##### RECORDS SUPPLIED #####

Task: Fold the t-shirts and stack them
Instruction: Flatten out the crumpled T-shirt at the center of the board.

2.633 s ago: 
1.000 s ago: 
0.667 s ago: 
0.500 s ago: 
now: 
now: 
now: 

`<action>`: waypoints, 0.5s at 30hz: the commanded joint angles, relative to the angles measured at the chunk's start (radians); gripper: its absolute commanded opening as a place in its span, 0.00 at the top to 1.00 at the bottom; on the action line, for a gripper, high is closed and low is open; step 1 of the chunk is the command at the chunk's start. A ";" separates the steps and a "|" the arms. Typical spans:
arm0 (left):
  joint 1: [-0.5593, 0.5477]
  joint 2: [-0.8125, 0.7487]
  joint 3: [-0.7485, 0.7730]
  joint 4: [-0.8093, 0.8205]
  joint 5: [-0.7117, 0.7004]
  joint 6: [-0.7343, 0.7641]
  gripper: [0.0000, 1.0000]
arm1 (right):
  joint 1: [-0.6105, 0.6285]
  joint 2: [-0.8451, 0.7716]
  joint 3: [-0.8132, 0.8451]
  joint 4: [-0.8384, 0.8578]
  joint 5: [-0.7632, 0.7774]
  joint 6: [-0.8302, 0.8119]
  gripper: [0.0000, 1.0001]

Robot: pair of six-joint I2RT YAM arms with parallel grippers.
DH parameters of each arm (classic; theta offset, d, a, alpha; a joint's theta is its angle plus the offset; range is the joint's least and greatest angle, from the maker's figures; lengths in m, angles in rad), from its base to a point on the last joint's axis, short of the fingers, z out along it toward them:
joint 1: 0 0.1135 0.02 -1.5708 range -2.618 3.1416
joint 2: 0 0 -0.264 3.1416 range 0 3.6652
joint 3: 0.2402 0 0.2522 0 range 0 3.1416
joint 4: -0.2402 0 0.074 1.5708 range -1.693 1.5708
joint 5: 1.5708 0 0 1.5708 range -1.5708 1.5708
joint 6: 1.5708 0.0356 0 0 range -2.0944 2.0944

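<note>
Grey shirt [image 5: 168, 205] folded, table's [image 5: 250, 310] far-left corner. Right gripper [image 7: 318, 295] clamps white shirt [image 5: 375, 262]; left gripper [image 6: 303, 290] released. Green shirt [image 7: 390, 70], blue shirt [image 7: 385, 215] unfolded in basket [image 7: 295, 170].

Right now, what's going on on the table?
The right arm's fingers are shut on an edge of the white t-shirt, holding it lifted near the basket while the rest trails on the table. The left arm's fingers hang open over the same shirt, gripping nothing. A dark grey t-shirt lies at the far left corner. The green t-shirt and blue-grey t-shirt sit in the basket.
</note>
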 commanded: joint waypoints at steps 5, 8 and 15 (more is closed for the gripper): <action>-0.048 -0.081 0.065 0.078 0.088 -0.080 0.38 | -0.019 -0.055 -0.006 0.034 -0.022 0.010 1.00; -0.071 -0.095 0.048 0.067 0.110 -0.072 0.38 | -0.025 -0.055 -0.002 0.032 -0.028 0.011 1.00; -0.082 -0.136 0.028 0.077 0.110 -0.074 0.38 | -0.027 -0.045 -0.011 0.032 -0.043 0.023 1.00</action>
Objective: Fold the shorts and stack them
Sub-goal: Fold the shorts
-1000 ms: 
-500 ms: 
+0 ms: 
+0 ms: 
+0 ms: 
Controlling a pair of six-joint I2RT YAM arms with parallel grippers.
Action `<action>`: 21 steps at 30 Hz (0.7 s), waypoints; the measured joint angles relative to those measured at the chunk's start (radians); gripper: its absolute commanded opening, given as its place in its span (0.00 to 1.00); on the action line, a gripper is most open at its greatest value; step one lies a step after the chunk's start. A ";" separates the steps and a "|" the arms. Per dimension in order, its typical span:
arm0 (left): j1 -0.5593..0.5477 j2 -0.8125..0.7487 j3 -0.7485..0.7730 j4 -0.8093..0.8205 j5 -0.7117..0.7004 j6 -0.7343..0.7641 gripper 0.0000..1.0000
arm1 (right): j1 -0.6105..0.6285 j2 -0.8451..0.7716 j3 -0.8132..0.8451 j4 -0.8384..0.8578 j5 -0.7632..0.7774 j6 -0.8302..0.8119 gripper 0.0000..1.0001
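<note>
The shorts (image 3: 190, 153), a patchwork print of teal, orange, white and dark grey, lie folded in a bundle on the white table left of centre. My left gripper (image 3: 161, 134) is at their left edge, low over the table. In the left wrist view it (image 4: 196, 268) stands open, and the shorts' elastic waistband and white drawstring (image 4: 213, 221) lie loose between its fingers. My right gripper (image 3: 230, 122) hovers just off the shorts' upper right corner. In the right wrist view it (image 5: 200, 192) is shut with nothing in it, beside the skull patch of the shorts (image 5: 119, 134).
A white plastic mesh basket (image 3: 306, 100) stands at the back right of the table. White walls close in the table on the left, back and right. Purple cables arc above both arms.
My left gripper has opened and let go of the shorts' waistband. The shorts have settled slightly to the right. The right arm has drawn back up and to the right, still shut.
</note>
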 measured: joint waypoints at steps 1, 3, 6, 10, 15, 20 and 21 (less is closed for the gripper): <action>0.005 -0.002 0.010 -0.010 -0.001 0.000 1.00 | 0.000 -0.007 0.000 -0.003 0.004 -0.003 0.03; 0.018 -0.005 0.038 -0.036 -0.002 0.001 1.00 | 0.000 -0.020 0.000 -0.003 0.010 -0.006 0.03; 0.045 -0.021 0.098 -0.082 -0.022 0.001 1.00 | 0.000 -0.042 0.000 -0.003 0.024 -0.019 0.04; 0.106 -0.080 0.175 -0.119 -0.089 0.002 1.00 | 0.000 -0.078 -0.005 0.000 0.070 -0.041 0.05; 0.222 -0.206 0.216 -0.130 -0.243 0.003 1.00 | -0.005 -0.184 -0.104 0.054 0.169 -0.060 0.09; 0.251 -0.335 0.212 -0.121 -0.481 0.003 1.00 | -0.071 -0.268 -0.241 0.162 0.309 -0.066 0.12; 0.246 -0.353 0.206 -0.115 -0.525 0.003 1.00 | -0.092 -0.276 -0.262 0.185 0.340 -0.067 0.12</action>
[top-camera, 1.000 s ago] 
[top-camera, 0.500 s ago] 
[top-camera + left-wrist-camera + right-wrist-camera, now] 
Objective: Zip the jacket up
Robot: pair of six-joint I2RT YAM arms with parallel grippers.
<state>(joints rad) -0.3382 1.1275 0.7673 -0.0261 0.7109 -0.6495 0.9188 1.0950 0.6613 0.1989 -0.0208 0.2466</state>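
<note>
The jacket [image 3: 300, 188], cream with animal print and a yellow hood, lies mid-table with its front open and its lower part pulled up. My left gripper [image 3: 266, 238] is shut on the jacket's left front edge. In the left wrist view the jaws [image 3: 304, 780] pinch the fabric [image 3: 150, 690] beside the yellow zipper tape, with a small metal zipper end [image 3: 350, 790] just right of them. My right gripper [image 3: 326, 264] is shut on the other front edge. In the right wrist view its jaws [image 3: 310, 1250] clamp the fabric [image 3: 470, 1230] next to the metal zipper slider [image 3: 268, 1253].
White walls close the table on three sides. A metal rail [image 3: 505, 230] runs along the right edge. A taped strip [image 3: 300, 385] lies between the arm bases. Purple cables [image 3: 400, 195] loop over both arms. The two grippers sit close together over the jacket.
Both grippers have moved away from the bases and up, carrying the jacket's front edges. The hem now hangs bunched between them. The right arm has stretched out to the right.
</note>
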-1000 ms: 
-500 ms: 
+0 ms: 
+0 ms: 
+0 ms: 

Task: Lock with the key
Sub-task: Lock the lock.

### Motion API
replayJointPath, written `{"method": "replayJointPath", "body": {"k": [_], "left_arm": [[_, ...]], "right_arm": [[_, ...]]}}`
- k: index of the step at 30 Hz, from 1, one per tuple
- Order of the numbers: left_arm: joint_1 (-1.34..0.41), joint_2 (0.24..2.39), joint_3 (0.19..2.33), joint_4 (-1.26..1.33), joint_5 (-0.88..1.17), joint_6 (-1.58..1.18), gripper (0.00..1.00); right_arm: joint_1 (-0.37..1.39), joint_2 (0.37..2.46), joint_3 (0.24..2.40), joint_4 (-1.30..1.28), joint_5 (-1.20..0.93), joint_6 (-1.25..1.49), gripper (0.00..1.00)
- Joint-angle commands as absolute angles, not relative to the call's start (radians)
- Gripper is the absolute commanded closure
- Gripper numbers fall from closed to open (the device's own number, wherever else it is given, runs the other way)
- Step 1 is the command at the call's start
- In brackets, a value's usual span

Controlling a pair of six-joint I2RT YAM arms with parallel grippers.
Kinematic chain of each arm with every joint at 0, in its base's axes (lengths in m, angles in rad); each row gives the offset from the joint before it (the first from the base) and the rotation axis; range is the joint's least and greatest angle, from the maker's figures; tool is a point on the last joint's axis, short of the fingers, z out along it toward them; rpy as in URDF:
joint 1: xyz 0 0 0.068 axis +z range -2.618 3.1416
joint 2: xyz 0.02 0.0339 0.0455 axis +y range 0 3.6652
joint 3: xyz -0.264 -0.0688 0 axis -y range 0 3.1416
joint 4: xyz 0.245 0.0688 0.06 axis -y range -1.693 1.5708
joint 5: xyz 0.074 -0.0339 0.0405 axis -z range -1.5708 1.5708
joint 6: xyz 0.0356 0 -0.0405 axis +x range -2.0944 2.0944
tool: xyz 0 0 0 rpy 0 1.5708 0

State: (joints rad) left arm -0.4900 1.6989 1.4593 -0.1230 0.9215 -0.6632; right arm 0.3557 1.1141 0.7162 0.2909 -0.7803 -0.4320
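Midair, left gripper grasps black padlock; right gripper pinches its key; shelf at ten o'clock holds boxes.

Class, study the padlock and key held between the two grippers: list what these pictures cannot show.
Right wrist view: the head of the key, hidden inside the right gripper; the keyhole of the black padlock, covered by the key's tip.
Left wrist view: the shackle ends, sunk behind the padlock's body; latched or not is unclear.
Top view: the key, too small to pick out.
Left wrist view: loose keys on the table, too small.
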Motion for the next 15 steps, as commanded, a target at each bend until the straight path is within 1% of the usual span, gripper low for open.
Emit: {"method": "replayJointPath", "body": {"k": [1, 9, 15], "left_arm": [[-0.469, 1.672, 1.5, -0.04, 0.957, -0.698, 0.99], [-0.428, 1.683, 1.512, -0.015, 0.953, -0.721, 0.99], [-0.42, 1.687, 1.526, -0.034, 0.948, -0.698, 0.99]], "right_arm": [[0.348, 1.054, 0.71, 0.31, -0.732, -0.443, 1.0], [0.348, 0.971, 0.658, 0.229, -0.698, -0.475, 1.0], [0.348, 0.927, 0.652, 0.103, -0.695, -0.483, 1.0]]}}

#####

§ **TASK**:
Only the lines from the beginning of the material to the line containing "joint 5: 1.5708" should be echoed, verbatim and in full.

§ **ANSWER BELOW**:
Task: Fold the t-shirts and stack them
Instruction: Flatten out the crumpled T-shirt at the center of the board.

2.633 s ago: 
1.000 s ago: 
0.667 s ago: 
0.500 s ago: 
now: 
now: 
now: 

`<action>`: waypoints, 0.5s at 30hz: the commanded joint angles, relative to the angles measured at the chunk's start (radians); gripper: its absolute commanded opening as a place in its span, 0.00 at the top to 1.00 at the bottom; on the action line, for a gripper, high is closed and low is open; step 1 of the chunk is the command at the chunk's start. A ";" separates the steps and a "|" the arms. Typical spans:
arm0 (left):
  joint 1: [-0.5593, 0.5477]
  joint 2: [-0.8125, 0.7487]
  joint 3: [-0.7485, 0.7730]
  joint 4: [-0.8093, 0.8205]
  joint 5: [-0.7117, 0.7004]
  joint 6: [-0.7343, 0.7641]
  gripper: [0.0000, 1.0000]
arm1 (right):
  joint 1: [-0.6105, 0.6285]
  joint 2: [-0.8451, 0.7716]
  joint 3: [-0.8132, 0.8451]
  joint 4: [-0.8384, 0.8578]
  joint 5: [-0.7632, 0.7774]
  joint 6: [-0.8302, 0.8119]
  gripper: [0.0000, 1.0001]

Robot: pair of six-joint I2RT YAM arms with parallel grippers.
DH parameters of each arm (classic; theta offset, d, a, alpha; a joint's theta is its angle plus the offset; range is the joint's least and greatest angle, from the maker's figures; lengths in m, angles in rad), from its base to a point on the last joint's axis, short of the fingers, z out along it toward them:
joint 1: 0 0.1135 0.02 -1.5708 range -2.618 3.1416
joint 2: 0 0 -0.264 3.1416 range 0 3.6652
joint 3: 0.2402 0 0.2522 0 range 0 3.1416
joint 4: -0.2402 0 0.074 1.5708 range -1.693 1.5708
joint 5: 1.5708 0 0 1.5708 range -1.5708 1.5708

Output for the exercise is now complete.